Patient 4: A 54-year-old man who had lost his face and had already been tracheostomised as a result of gunshot injury. The patient was anaesthetised with a standard protocol since his history and physical examination were unremarkable. Arterial and central venous pressures were monitored via catheters inserted in the left dorsalis pedis artery and femoral vein, respectively. Duration of anaesthesia was 16 h, and the transplantation procedure lasted for 15 h. Cold ischaemia time was 9.10 h. Thirteen units of RBC, 3 units of FFP, 13,000 mL of crystalloid and 1000 mL of colloid solutions were administered. Noradrenaline infusion was initiated to maintain haemodynamic stability. Total urine excretion was 1900 mL at the end of the operation. Blood gases on admission to the ICU revealed 150 mmHg Pa[O.sub.2], 39 mmHg PC[O.sub.2], pH 7.33, 10.6 g [dL.sup.-1] Hb, 29.4% Hct and 13.6 mmol [L.sup.-1] lactate. Noradrenaline infusion could not be discontinued postoperatively. Enteral nutrition was started on day 4. Although no early complication occurred, squamous cell carcinoma developed in the upper and lower extremities on month 5, and post-transplant lymphoproliferative disorder was diagnosed on month 6 after transplantation. The malignity was treated both medically and surgically. No airway difficulty was observed during post-transplant surgeries, and orotracheal intubation was performed. Opportunistic pulmonary and cerebellar aspergillosis occurred subsequently. The face graft was removed to reduce the metabolic and immunological load hampering the clinical status and replaced with a free flap. The patient died on month 11 after transplantation due to multiorgan deficiency resulting from progressive infectious and metabolic complications.
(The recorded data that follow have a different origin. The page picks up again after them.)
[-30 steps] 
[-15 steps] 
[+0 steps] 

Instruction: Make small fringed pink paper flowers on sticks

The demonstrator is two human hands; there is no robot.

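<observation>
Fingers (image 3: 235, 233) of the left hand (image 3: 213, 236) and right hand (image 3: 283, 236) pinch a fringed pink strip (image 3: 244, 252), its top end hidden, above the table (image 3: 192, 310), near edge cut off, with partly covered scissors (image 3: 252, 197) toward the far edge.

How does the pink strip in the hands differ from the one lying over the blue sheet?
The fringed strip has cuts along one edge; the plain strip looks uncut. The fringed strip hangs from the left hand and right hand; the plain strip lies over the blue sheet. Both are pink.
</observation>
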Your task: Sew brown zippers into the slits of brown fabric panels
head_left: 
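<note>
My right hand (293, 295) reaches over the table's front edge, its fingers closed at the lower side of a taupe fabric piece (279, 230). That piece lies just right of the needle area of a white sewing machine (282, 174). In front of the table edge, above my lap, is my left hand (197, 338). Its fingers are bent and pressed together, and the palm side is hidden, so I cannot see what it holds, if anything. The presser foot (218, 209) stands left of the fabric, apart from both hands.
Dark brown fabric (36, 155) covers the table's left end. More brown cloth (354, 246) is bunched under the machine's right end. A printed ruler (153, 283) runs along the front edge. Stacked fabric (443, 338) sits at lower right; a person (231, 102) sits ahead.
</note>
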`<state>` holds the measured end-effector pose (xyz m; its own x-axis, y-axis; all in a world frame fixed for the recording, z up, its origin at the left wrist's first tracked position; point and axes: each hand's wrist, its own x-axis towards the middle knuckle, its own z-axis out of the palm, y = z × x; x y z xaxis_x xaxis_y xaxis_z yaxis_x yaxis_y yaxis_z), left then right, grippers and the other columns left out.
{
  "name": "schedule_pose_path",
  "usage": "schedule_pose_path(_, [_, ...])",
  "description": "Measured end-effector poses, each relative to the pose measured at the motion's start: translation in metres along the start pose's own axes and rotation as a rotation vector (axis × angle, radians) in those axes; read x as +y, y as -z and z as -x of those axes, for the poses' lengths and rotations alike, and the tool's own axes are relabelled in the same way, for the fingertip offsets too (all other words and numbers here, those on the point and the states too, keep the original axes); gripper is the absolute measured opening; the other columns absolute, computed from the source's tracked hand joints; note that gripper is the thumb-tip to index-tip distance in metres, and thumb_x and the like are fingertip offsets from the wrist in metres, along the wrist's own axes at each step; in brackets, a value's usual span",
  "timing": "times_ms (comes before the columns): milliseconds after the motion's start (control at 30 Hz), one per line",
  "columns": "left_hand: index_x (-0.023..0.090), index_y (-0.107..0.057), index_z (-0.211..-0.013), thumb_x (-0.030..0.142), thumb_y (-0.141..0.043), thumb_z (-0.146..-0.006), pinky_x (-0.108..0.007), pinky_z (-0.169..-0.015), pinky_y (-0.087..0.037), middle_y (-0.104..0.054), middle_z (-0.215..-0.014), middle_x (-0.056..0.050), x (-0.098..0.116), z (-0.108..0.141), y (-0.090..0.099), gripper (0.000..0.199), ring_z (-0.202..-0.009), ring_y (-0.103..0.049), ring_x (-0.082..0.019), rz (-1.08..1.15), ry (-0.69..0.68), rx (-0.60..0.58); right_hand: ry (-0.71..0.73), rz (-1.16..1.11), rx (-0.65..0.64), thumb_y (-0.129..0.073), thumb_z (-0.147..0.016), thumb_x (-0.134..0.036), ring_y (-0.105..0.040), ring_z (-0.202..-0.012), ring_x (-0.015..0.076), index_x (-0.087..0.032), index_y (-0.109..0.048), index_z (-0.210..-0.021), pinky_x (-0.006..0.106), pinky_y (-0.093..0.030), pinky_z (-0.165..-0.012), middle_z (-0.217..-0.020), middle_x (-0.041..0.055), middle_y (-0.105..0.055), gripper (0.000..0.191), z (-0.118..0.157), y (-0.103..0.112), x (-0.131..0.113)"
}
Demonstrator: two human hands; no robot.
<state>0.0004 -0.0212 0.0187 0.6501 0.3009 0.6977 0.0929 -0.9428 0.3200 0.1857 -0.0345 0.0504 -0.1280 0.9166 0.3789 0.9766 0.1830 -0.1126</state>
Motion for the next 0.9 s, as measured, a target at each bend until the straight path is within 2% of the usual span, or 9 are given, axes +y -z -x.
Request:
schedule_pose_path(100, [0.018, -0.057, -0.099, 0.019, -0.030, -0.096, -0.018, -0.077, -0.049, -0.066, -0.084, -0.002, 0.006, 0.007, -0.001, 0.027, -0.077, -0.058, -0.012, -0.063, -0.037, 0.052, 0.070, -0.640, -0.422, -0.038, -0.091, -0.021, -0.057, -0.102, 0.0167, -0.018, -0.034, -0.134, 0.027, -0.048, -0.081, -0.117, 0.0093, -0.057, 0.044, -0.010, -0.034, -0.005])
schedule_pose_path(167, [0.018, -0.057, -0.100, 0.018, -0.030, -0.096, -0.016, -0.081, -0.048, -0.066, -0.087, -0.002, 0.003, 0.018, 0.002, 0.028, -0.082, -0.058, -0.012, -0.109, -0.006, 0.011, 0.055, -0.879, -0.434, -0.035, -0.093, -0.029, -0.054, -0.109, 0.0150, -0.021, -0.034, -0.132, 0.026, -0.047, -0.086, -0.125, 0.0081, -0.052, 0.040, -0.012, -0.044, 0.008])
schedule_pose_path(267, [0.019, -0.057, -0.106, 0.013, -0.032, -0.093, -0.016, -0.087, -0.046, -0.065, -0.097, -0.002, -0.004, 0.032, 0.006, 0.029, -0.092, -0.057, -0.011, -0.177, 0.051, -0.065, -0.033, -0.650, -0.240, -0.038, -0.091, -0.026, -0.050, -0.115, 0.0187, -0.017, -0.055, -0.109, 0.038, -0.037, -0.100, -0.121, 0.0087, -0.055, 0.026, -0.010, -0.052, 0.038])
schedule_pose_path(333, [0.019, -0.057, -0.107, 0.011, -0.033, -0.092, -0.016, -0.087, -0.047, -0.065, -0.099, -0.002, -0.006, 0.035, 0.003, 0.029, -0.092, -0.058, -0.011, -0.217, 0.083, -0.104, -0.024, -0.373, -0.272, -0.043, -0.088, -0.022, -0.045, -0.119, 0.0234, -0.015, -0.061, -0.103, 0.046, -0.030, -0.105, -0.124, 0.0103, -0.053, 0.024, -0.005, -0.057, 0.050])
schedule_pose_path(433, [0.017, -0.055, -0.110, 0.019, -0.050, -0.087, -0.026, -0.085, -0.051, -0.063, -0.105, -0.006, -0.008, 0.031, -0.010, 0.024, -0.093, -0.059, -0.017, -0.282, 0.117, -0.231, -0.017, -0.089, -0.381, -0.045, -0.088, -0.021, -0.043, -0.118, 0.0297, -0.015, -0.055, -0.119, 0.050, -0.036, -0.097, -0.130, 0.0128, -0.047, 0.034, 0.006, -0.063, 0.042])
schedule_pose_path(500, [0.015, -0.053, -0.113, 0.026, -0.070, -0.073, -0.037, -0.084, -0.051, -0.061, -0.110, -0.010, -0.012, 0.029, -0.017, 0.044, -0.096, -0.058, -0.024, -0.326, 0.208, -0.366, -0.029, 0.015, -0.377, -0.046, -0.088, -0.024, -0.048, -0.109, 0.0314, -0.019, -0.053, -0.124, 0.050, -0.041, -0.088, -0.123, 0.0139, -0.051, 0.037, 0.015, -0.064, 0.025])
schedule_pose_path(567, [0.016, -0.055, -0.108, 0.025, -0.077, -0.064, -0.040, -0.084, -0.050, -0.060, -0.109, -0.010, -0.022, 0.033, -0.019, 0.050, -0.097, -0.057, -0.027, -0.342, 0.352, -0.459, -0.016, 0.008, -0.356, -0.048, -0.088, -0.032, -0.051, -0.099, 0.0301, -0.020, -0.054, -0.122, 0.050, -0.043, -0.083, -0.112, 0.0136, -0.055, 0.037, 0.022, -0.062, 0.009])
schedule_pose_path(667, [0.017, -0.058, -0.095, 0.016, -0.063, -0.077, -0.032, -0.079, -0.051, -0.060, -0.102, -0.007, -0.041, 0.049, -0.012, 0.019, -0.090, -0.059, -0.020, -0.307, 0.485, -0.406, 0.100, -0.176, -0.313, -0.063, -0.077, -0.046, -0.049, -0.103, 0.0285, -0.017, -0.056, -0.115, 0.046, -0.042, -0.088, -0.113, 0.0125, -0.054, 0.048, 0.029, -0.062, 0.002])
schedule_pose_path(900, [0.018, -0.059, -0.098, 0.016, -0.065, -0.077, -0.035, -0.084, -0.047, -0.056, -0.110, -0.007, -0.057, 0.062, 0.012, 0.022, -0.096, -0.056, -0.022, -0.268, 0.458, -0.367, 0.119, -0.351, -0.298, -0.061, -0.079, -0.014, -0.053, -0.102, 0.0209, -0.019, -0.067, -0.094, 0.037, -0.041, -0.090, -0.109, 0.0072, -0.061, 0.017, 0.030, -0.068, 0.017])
Patient 5: A 22-year-old man with a history of traffic accident that severely damaged his face at the age of 13 years. No comorbidity was present. He underwent approximately 30 reconstructive surgical procedures after the accident. Transplantation was started following tracheostomy performed with local anaesthesia and general anaesthetic agents. Desflurane, remifentanil and vecuronium were used for the. Wide-spectrum antibiotic prophylaxis was administered in line with the recommendations of infectious disease consultants. The transplantation procedure lasted for 11 h. Cold ischaemia time was 7.5 h, and 5000 mL of crystalloid and 1000 mL of colloid solutions were administered. No blood or blood products were used. Total urine excretion was 1900 mL by the end of the operation. Blood gases on admission to the ICU revealed 185 mmHg Pa[O.sub.2], 34 mmHg PC[O.sub.2], pH 7.36, 12 g [dL.sup.-1] Hb and 1 mmol [L.sup.-1] lactate. Partial face transplantation was performed, including the nose and upper lip. The patient was reoperated for minimal excisional scarring 1 year subsequently, and orotracheal intubation was easily achieved with laryngoscopy.
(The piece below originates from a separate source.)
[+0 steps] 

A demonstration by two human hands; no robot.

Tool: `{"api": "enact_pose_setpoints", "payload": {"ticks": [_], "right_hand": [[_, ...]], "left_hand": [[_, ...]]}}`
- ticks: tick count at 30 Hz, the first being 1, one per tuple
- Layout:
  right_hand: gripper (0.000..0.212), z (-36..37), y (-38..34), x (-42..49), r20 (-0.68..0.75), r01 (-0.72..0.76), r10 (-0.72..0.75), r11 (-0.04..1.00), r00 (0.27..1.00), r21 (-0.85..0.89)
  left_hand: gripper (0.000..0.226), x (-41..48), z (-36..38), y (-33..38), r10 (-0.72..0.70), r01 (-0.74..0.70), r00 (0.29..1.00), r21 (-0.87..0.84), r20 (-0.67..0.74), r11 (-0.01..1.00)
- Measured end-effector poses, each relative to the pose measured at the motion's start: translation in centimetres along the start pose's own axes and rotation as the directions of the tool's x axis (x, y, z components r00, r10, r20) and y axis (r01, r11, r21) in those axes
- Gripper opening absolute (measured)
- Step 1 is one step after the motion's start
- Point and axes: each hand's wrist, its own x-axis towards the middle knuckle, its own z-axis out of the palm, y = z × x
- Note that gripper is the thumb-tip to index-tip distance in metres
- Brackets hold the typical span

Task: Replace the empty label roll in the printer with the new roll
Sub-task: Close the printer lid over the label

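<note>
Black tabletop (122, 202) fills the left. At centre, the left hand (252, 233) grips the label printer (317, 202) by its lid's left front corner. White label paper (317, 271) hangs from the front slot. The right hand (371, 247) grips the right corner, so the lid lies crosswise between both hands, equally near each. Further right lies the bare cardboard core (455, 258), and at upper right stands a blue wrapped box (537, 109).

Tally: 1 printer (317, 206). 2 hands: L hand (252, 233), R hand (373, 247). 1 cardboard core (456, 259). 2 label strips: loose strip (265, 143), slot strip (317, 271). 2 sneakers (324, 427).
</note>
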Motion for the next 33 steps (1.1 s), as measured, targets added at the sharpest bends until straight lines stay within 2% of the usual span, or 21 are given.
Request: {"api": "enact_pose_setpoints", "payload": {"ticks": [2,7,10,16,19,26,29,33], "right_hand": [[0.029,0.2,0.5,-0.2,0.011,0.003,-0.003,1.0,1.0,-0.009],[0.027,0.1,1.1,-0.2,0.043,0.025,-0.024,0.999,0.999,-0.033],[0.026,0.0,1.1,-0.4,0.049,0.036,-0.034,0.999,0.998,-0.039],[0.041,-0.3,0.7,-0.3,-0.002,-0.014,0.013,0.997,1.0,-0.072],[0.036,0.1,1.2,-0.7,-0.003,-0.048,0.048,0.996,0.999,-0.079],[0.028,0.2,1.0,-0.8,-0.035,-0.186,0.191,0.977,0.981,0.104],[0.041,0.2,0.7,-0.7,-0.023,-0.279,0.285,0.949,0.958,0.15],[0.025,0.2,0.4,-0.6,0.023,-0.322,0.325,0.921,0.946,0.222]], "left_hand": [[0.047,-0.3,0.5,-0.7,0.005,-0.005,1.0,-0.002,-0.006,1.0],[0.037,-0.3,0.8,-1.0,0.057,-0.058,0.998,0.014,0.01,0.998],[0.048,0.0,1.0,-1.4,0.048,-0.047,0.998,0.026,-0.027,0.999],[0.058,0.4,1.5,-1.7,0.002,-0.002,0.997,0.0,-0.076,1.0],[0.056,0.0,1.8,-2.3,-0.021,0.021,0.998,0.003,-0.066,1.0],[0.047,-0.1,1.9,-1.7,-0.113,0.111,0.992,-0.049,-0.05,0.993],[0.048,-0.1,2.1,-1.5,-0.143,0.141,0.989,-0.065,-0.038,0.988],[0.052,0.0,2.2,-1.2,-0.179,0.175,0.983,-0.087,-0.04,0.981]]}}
Face transplantation is classified as a composite tissue transplantation procedure, those which improve the quality of life, in contrast to solid organ transplantations intended to save life. The numbers of face transplants are increasing rapidly worldwide at various centres. However, the surgical procedure is still more problematic and complex than other transplantation surgeries (8-10). Anaesthetic pitfalls may also arise during these procedures. The aim of the present study was to evaluate the anaesthetic management of five face transplantations performed over 2 years at our institution.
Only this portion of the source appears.